Source information:
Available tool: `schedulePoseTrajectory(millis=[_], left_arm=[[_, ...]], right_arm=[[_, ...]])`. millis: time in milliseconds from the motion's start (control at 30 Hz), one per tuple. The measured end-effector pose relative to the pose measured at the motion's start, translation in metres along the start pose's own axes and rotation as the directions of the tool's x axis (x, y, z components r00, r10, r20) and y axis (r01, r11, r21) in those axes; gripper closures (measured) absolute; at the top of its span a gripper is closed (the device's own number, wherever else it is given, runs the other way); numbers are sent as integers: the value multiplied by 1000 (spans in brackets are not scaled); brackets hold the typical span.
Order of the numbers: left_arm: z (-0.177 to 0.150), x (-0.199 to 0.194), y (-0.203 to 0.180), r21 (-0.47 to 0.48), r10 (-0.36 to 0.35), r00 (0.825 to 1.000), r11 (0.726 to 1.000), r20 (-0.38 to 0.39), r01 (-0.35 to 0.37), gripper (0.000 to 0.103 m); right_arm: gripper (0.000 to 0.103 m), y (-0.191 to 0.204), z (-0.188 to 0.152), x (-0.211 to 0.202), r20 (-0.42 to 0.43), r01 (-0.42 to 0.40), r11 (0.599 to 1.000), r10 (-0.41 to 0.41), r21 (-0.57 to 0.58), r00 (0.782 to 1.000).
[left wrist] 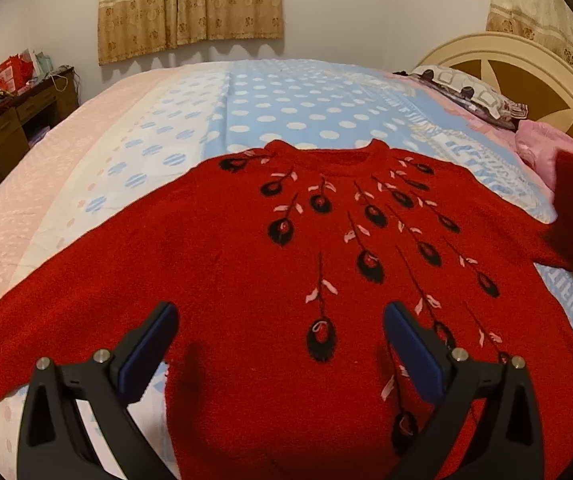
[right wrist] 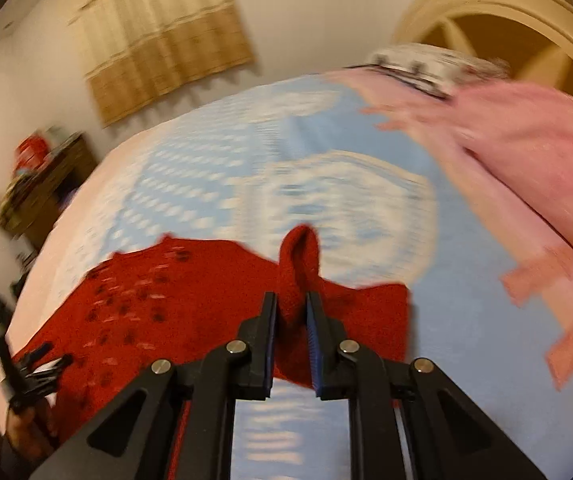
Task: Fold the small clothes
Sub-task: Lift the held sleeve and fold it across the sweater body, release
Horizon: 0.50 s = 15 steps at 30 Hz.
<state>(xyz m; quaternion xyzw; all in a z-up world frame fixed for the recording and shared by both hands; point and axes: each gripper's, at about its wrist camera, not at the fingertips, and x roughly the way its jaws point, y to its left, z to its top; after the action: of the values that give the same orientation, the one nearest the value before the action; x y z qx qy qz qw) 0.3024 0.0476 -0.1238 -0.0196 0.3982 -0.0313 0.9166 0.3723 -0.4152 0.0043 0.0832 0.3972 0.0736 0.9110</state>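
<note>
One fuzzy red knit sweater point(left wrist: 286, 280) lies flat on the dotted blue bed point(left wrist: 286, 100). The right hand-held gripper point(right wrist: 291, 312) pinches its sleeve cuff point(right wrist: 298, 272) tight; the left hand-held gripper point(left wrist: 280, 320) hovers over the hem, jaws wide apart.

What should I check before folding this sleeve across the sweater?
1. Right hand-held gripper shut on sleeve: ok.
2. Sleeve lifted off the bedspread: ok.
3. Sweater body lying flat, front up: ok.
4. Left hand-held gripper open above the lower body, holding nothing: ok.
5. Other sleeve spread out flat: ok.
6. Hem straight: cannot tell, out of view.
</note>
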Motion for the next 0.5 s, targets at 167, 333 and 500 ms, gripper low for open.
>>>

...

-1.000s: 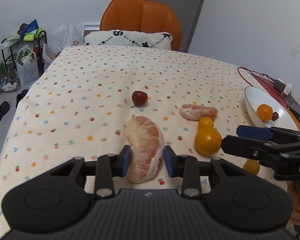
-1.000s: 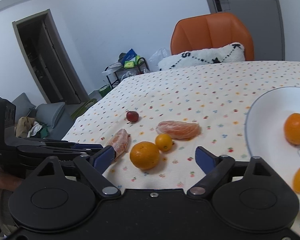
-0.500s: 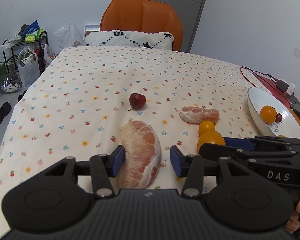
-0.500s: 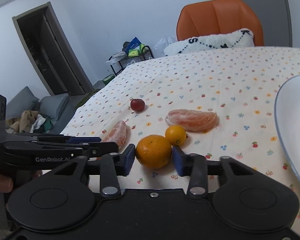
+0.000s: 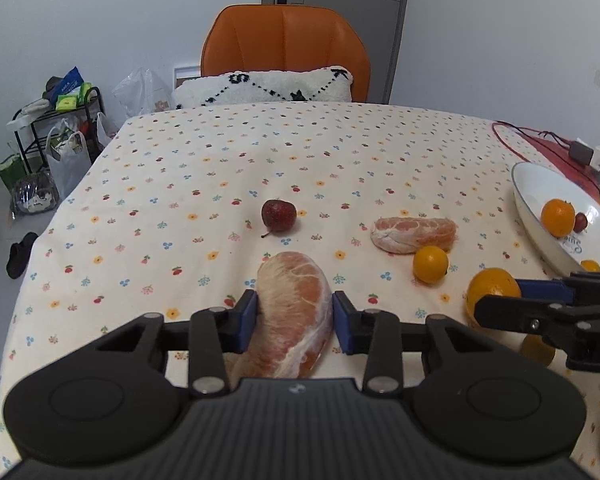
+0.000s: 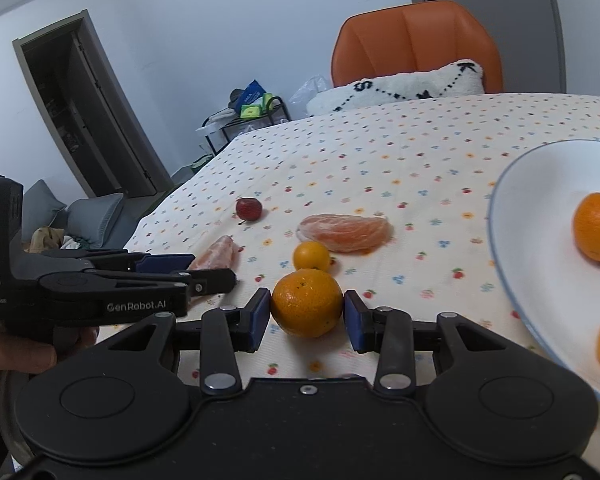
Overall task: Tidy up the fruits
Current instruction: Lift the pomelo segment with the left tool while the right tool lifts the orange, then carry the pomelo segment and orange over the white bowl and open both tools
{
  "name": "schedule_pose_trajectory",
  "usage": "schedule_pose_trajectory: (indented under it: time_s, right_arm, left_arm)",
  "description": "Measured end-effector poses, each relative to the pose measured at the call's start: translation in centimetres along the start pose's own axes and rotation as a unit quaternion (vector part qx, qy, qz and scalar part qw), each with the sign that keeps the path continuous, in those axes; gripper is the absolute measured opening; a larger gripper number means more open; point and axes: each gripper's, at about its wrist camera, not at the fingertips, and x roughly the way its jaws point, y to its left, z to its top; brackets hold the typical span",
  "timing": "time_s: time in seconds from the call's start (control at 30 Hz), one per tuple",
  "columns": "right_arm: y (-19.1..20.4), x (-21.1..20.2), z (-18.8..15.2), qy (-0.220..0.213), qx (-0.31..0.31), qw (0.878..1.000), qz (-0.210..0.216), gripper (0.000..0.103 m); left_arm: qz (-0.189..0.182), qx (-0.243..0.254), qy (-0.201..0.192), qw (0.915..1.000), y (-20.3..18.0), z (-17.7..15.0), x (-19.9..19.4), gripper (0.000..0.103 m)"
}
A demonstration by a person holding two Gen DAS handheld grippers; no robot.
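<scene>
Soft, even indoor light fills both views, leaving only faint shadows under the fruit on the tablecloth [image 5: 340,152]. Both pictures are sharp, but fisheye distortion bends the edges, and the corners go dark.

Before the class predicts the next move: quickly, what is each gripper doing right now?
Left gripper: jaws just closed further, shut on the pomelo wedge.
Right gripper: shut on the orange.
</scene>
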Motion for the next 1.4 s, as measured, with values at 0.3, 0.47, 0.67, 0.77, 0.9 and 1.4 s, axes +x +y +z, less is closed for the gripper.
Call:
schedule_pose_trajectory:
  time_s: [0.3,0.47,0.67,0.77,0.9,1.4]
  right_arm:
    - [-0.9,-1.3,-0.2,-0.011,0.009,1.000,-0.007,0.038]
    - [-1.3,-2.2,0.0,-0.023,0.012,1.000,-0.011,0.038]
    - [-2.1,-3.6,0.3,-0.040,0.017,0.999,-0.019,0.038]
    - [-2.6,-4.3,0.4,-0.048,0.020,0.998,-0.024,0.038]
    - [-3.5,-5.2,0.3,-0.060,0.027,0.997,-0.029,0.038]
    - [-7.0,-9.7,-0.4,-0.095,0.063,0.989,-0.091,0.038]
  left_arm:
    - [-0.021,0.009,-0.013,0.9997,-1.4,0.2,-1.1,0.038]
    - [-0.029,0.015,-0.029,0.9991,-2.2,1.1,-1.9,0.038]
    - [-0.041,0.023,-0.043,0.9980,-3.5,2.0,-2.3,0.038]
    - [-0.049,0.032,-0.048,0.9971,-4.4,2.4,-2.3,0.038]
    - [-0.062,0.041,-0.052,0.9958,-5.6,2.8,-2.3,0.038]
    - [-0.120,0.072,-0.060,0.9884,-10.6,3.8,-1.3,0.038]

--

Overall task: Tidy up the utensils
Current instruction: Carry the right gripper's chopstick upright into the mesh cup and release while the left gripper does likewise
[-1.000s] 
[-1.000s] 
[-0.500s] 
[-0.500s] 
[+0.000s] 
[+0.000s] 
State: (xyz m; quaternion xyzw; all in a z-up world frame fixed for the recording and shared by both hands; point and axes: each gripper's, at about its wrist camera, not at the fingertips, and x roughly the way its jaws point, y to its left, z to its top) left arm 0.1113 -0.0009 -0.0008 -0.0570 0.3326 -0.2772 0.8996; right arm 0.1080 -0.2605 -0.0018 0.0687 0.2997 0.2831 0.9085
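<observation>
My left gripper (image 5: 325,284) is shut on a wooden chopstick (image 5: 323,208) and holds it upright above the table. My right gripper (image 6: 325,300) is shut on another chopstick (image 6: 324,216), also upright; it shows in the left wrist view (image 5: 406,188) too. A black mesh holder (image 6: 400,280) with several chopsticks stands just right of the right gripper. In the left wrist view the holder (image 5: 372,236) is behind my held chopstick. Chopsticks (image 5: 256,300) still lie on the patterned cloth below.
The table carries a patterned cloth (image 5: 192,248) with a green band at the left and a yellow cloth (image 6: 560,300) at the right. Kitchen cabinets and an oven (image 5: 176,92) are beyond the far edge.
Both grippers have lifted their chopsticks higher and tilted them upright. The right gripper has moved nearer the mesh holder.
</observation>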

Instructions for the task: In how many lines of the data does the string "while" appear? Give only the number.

Expected answer: 2